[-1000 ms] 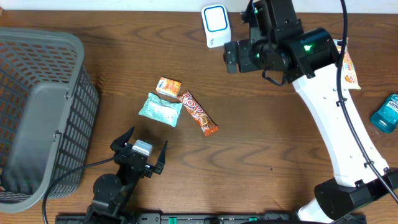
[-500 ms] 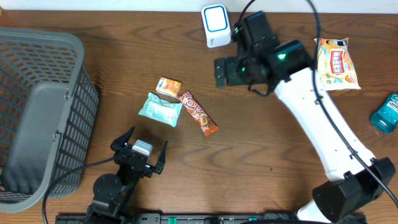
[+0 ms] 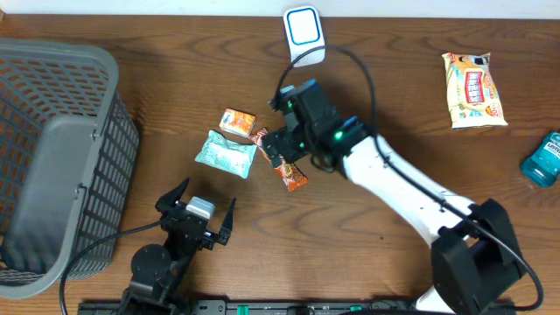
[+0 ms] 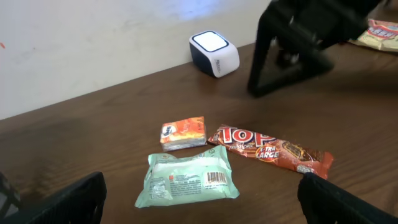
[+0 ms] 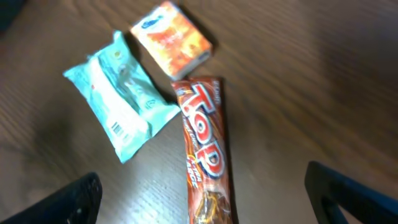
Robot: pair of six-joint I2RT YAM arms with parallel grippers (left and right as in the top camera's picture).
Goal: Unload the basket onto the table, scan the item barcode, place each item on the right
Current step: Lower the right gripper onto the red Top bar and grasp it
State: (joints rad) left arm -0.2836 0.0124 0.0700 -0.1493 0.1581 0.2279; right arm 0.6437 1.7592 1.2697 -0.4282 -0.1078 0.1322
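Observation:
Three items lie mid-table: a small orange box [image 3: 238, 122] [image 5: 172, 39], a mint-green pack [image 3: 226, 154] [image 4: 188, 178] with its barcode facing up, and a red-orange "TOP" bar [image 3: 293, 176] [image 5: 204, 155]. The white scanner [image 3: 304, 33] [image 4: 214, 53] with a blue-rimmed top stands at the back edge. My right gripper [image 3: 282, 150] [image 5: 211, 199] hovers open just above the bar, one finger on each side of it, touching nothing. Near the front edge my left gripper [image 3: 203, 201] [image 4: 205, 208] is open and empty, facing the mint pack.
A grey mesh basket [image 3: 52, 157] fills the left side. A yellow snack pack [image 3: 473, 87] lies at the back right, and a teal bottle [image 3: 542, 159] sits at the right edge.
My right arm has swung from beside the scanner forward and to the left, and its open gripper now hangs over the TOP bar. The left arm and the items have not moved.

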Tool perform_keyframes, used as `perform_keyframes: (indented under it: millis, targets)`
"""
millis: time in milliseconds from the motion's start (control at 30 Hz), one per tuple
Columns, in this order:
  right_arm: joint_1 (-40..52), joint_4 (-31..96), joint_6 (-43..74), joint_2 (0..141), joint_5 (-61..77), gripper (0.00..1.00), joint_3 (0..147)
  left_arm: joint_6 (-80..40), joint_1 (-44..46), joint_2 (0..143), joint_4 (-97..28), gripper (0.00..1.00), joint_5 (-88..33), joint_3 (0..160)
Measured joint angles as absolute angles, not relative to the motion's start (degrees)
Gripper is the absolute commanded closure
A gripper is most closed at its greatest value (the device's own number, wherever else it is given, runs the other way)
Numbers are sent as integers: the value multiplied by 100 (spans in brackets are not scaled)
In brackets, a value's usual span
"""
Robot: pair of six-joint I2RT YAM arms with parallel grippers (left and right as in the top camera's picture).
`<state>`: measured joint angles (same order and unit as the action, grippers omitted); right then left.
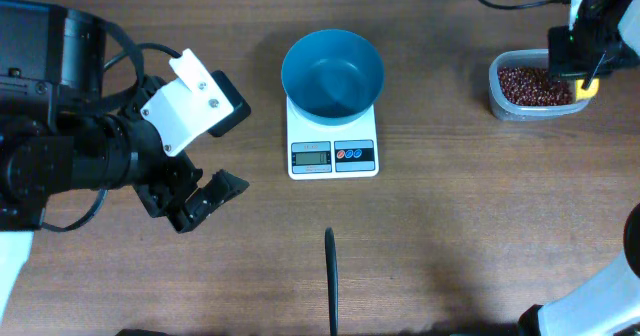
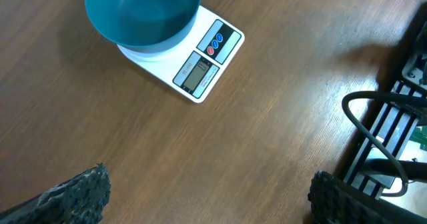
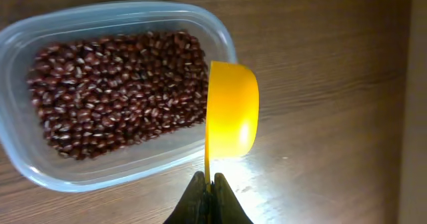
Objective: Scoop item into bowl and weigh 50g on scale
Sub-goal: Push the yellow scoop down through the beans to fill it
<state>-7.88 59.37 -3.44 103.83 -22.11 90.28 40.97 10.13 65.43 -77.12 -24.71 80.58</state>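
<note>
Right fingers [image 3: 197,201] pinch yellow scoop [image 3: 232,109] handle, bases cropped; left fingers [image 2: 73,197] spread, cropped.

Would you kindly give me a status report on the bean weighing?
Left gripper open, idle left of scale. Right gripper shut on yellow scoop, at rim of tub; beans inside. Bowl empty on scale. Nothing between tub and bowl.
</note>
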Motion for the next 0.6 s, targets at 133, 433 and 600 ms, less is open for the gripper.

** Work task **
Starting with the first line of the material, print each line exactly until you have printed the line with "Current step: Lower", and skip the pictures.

** Your solution **
[-1000 ms] 
[-500 ms] 
[+0 ms] 
[+0 ms] 
[+0 ms] 
Robot: pair of six-joint I2RT YAM arms with parallel grippers (left and right as in the top camera's picture).
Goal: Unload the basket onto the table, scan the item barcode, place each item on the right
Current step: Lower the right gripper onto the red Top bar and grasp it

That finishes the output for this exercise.